» **TASK**
Omitting all images, set down every line below exactly as it appears.

------------------------

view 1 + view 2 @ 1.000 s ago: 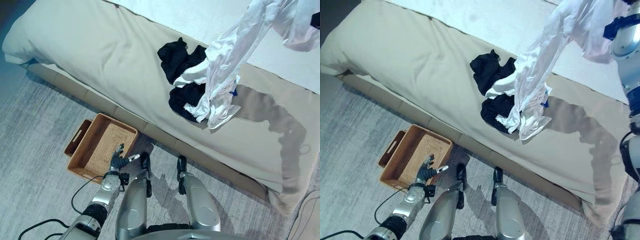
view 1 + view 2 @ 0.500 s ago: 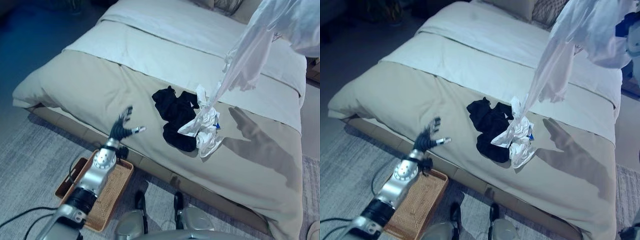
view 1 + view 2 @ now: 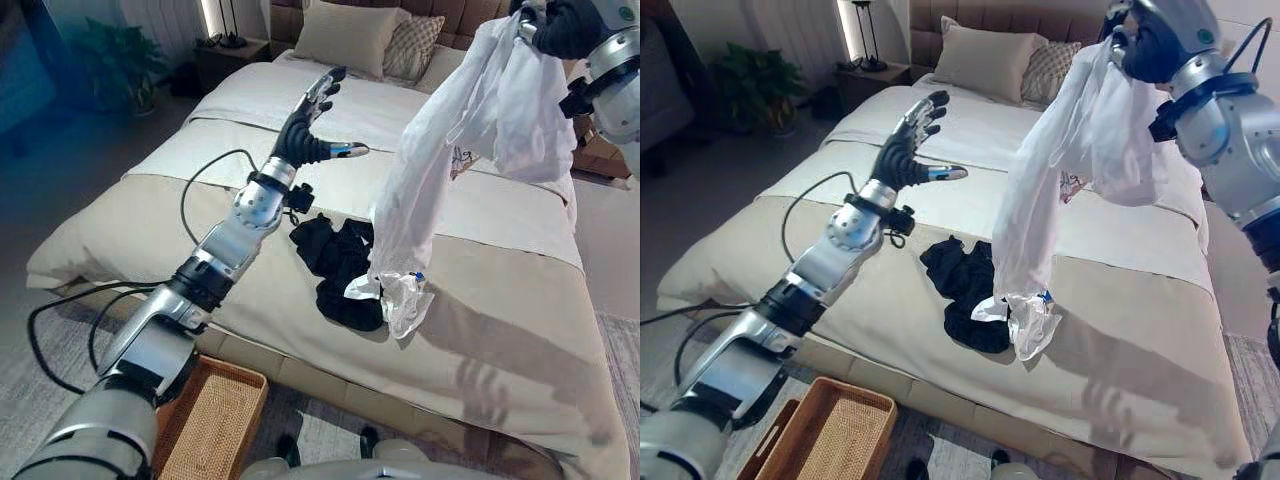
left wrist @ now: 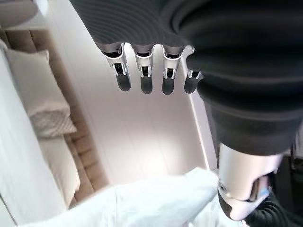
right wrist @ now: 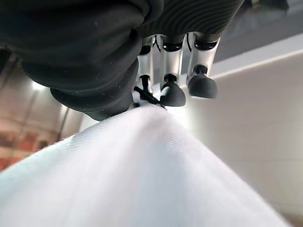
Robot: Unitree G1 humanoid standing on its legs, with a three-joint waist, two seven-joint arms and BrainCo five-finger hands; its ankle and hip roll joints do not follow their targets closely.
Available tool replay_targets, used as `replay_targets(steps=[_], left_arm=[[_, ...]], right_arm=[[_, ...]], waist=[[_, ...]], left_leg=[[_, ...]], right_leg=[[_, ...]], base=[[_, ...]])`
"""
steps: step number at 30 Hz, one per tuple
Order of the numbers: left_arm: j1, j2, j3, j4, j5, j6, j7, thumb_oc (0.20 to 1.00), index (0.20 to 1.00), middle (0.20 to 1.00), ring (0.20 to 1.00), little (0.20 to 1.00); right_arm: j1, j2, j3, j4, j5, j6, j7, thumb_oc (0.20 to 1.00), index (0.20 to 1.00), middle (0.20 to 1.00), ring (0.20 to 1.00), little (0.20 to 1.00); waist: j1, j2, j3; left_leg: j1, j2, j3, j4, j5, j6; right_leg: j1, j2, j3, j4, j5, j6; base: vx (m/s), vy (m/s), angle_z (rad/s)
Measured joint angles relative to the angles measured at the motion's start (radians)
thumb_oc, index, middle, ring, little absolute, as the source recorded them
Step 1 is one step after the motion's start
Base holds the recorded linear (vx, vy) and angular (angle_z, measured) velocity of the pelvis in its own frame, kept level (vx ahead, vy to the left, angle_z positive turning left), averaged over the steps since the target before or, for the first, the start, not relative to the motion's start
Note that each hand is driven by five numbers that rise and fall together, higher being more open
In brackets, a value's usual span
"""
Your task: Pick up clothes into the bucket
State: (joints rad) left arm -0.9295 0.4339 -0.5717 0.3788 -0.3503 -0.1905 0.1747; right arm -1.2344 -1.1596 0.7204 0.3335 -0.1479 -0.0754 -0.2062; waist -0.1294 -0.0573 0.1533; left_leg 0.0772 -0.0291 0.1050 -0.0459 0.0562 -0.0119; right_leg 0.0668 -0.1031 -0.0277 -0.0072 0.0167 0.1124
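Silver-grey arms — dark ribbed wrists

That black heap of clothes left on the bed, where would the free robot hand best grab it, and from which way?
Probably from straight above, at the upper lobe of the black clothes. They lie flat and crumpled on the beige bed cover, so there is no edge to slip under. The lower right part sits under the hanging white shirt, so the open left robot hand should come from its own side.

Both eye views look down from the robot's head across the bed (image 3: 200, 230) toward its pillows (image 3: 350, 35), sharing bed and basket (image 3: 825, 435). Each wrist view looks from very close along its own hand's fingers (image 4: 142, 80), upward toward wall and ceiling.
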Motion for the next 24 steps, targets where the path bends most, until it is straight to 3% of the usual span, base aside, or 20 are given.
replay_targets(steps=[6, 18, 20, 24], left_arm=[[-0.089, -0.052, -0.079, 0.094, -0.020, 0.019, 0.004, 1.000, 1.000, 1.000, 1.000, 1.000], [-0.136, -0.148, -0.093, 0.239, 0.000, 0.054, 0.003, 1.000, 1.000, 1.000, 1.000, 1.000], [-0.139, -0.144, -0.125, 0.228, -0.045, 0.054, -0.017, 1.000, 1.000, 1.000, 1.000, 1.000], [-0.174, -0.086, -0.241, 0.144, -0.271, 0.061, -0.121, 1.000, 1.000, 1.000, 1.000, 1.000]], right_arm=[[0.026, 0.017, -0.002, -0.108, 0.084, -0.010, 0.026, 0.200, 0.200, 0.200, 0.200, 0.200], [0.030, 0.053, -0.002, -0.231, 0.161, -0.031, 0.040, 0.200, 0.200, 0.200, 0.200, 0.200], [0.031, 0.054, -0.002, -0.253, 0.171, -0.038, 0.048, 0.200, 0.200, 0.200, 0.200, 0.200], [0.031, 0.052, -0.002, -0.282, 0.200, -0.042, 0.059, 0.200, 0.200, 0.200, 0.200, 0.200]], waist=[[-0.020, -0.001, -0.001], [-0.025, -0.001, -0.001], [-0.026, -0.001, -0.001], [-0.030, 0.000, -0.001]], left_leg=[[0.002, 0.005, 0.003, 0.000, 0.000, 0.000], [0.015, 0.005, 0.013, -0.007, 0.000, 0.000], [0.015, 0.004, 0.015, -0.008, 0.000, 0.000], [0.015, 0.004, 0.015, -0.012, 0.000, 0.000]], right_leg=[[-0.001, 0.005, 0.004, 0.004, 0.000, 0.000], [0.001, 0.005, 0.013, 0.005, 0.000, 0.000], [0.001, 0.004, 0.015, 0.005, 0.000, 0.000], [0.001, 0.003, 0.014, 0.003, 0.000, 0.000]], base=[[-0.01, -0.002, -0.02], [0.00, -0.002, -0.01], [0.00, 0.000, 0.00], [0.00, 0.000, 0.00]])
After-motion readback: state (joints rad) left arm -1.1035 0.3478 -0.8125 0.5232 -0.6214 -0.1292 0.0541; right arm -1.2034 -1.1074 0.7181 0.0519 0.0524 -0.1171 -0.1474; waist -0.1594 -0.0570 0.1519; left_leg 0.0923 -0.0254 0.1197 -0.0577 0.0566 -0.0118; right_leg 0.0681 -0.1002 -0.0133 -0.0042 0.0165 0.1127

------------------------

» **RESULT OF THE EXERCISE**
view 1 + view 2 @ 1.000 s ago: 
view 1 + view 2 @ 0.500 s ago: 
view 1 + view 2 @ now: 
left wrist @ now: 
right wrist @ now: 
Robot: Unitree G1 humanoid standing on its legs, with a three-joint waist, two seven-joint arms and BrainCo five-finger hands; its ankle and hip roll joints do not follow their targets closely.
Available tool replay_targets, used as `replay_targets(steps=[_], left_arm=[[_, ...]], right_arm=[[_, ...]], waist=[[_, ...]], left_leg=[[_, ...]], right_leg=[[_, ...]], base=[[_, ...]])`
"""
steps: step number at 30 Hz, one per tuple
Order of the numbers: left_arm: j1, j2, j3, j4, j5, j6, j7, thumb_oc (0.20 to 1.00), index (0.20 to 1.00), middle (0.20 to 1.00), ring (0.20 to 1.00), little (0.20 to 1.00); right_arm: j1, j2, j3, j4, j5, j6, j7, thumb_oc (0.20 to 1.00), index (0.20 to 1.00), middle (0.20 to 1.00), ring (0.20 to 1.00), little (0.20 to 1.00); waist: j1, j2, j3; left_leg: j1, j2, j3, j4, j5, j6; right_leg: j1, j2, j3, j4, j5, j6; base: vx (m/s), vy (m/s), angle_z (rad/s)
Measured joint angles relative to the angles measured at the motion's start (radians)
thumb_oc, index, middle, ring, little absolute, as the source recorded them
Step 1 is one step after the motion's start
Base holds the recorded linear (vx, vy) and angular (angle_z, measured) velocity of the pelvis in its own frame, kept level (vx ahead, vy to the left, angle_z positive turning left), averaged over the steps since the target before or, for the first, the start, not relative to the motion's start
Note that each hand is driven by five numbers that rise and fall together, higher being more open
In brackets, a value's usual span
"""
Your task: Pick up clothes into the bucket
State: (joints rad) left arm -0.9295 0.4339 -0.5717 0.3788 -0.3503 -0.1905 0.1747; right arm -1.2344 -1.1596 0.7204 0.3335 -0.1479 -0.0754 -0.2062; waist -0.1294 -0.0573 0.1533; left_leg 0.0772 -0.0291 0.1050 -0.0459 0.0562 -0.0119; right_leg 0.0668 -0.1031 -0.0277 -0.0072 0.0167 0.1124
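Silver-grey arms — dark ribbed wrists

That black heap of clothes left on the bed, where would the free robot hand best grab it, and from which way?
Probably from straight above, at the upper lobe of the black clothes. They lie flat and crumpled on the beige bed cover, so there is no edge to slip under. The lower right part sits under the hanging white shirt, so the open left robot hand should come from its own side.

Both eye views look down from the robot's head across the bed (image 3: 200, 230) toward its pillows (image 3: 350, 35), sharing bed and basket (image 3: 825, 435). Each wrist view looks from very close along its own hand's fingers (image 4: 142, 80), upward toward wall and ceiling.
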Motion for the next 24 steps, targets where the path bends most, until it is straight to 3% of the usual span, base aside, or 20 are given.
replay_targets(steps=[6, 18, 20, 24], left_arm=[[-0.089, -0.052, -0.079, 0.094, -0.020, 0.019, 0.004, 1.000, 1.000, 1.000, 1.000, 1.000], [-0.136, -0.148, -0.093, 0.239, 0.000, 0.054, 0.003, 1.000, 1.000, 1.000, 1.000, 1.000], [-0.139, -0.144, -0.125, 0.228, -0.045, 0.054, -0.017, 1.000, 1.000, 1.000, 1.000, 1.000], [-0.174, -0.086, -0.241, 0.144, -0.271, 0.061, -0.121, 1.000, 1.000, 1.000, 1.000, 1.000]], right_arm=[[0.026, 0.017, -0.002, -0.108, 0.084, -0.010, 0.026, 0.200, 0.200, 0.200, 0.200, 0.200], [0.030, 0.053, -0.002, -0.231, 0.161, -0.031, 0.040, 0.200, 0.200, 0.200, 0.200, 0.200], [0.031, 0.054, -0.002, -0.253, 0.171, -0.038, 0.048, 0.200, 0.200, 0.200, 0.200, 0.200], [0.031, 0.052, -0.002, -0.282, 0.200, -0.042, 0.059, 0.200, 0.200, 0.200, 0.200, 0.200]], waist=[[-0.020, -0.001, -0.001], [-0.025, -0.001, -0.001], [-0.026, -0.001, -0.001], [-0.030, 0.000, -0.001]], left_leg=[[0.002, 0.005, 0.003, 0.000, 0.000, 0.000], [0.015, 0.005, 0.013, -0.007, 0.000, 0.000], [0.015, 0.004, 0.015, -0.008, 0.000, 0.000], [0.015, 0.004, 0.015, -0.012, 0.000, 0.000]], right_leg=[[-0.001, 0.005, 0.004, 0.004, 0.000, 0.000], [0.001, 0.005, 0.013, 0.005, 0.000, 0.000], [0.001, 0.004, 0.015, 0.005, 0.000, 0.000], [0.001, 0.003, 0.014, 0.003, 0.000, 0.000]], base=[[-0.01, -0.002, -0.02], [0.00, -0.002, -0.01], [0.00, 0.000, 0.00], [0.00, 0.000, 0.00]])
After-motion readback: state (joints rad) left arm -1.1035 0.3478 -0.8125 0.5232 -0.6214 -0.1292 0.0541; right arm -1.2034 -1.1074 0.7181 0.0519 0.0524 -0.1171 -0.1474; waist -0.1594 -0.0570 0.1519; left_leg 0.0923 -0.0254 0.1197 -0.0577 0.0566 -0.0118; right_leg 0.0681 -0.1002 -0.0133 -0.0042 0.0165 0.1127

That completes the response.